▶ **REQUIRED ACTION**
Your task is to copy every line of the entries that holds the word "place".

[GIVEN DATA Boundary: Start]

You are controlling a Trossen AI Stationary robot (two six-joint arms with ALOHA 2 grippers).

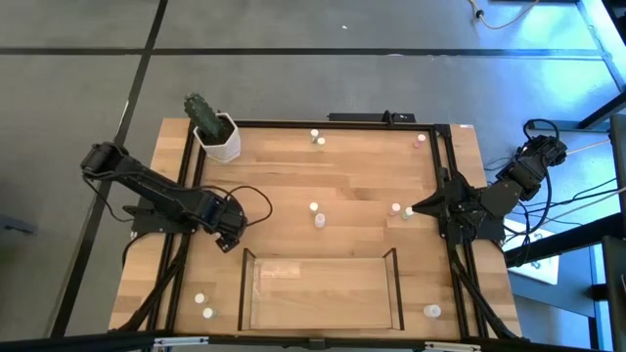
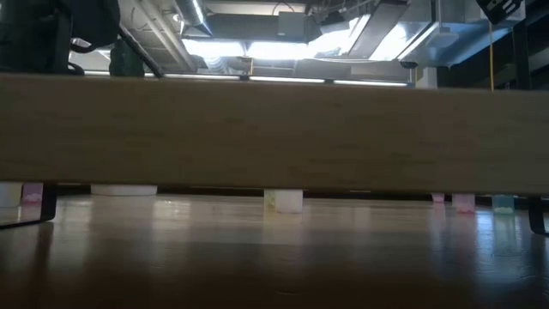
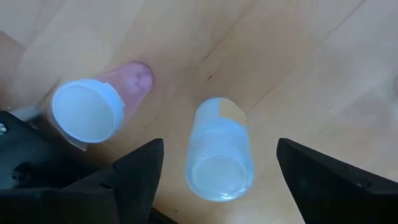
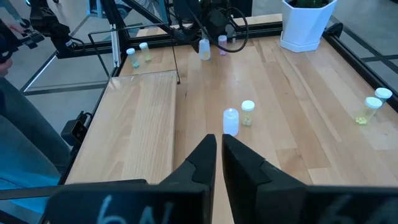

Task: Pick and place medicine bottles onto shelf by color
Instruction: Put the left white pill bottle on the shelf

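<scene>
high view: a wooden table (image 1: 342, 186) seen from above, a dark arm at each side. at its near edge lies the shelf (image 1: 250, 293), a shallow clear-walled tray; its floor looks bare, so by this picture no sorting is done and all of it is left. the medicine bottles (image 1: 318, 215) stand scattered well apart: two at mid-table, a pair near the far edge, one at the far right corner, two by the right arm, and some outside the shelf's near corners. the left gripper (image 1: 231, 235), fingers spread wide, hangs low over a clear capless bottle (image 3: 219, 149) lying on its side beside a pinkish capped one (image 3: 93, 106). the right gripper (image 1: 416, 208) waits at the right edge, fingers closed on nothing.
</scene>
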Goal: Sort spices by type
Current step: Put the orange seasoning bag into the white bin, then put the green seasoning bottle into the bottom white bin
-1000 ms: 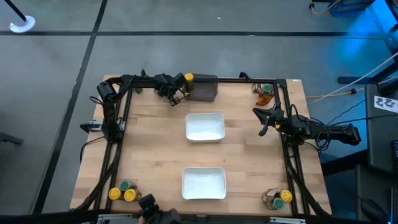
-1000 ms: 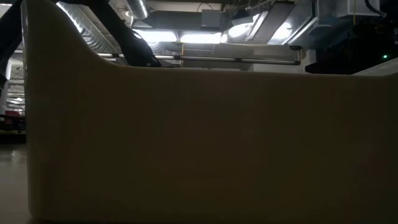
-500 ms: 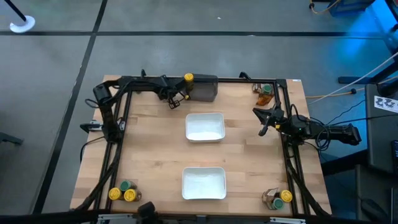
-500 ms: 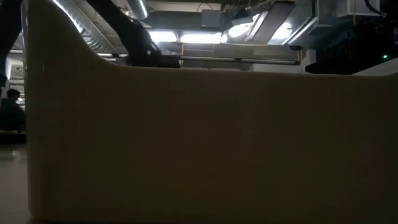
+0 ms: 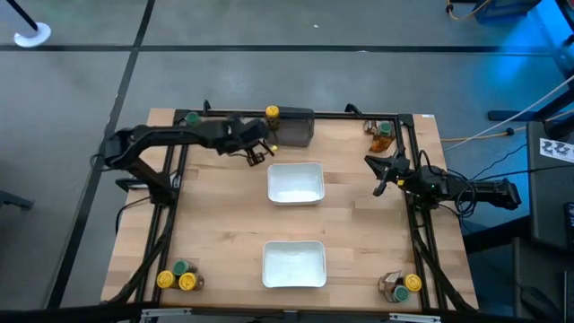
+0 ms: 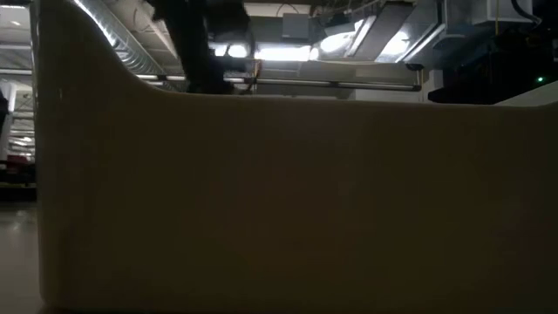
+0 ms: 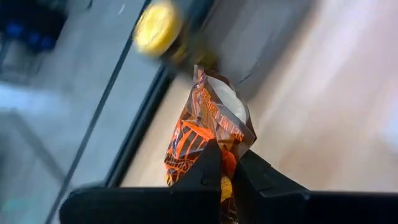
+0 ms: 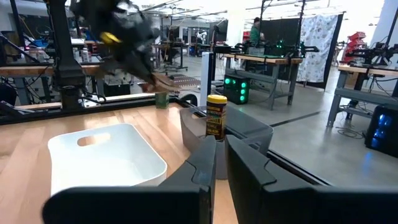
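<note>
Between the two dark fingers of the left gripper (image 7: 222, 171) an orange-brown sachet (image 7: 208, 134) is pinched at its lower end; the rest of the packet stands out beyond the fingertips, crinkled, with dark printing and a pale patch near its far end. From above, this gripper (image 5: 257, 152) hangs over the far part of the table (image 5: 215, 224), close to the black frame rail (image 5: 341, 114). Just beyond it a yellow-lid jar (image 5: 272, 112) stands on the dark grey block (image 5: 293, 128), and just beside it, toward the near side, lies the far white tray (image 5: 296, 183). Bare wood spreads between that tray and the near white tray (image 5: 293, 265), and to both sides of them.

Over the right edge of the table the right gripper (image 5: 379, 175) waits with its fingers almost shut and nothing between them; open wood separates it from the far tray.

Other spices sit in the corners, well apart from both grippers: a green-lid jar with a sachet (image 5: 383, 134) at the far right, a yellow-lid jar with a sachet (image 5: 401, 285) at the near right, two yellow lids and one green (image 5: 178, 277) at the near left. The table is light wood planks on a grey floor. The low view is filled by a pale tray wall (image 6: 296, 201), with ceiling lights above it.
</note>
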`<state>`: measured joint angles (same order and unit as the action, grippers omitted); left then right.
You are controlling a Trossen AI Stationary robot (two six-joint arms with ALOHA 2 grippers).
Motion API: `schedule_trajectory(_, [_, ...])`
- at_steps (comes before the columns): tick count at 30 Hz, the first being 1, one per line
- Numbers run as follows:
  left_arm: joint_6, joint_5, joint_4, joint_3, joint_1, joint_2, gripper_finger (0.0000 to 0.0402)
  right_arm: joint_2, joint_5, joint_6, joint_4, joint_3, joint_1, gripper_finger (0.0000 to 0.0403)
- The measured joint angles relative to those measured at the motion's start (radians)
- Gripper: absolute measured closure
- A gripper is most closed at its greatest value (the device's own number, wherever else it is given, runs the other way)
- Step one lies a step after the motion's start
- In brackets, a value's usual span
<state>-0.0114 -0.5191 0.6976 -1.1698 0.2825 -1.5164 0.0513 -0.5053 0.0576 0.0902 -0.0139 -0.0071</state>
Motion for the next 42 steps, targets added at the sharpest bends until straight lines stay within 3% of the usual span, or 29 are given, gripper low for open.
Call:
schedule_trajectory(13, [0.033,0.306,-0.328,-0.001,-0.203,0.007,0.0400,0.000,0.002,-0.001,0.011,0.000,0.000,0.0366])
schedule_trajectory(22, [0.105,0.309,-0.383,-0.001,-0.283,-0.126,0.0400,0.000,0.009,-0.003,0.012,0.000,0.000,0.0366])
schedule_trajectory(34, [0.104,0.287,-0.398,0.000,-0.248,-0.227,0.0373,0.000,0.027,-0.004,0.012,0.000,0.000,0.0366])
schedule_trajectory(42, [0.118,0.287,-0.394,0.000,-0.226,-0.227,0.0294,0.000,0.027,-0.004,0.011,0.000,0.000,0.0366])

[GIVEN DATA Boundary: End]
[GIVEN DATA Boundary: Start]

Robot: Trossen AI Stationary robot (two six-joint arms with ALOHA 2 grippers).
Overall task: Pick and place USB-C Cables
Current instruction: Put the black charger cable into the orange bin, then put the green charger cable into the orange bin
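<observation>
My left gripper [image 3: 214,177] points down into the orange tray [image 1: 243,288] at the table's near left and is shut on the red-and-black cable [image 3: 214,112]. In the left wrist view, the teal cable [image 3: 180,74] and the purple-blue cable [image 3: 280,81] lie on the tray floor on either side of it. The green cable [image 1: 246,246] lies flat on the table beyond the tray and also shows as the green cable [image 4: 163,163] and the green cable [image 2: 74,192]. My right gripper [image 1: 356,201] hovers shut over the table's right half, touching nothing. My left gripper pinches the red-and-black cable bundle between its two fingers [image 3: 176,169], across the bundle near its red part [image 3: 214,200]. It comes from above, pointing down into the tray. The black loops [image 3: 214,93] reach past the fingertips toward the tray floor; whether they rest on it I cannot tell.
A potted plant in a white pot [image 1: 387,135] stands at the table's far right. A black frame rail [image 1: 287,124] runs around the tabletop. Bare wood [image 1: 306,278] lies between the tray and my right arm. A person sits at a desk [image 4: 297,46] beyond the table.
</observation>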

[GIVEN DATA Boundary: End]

▶ **SOLUTION FOR THIS TASK**
Task: Pick and place medicine bottles onto shelf by color
Overall task: Pick and place USB-C Cables

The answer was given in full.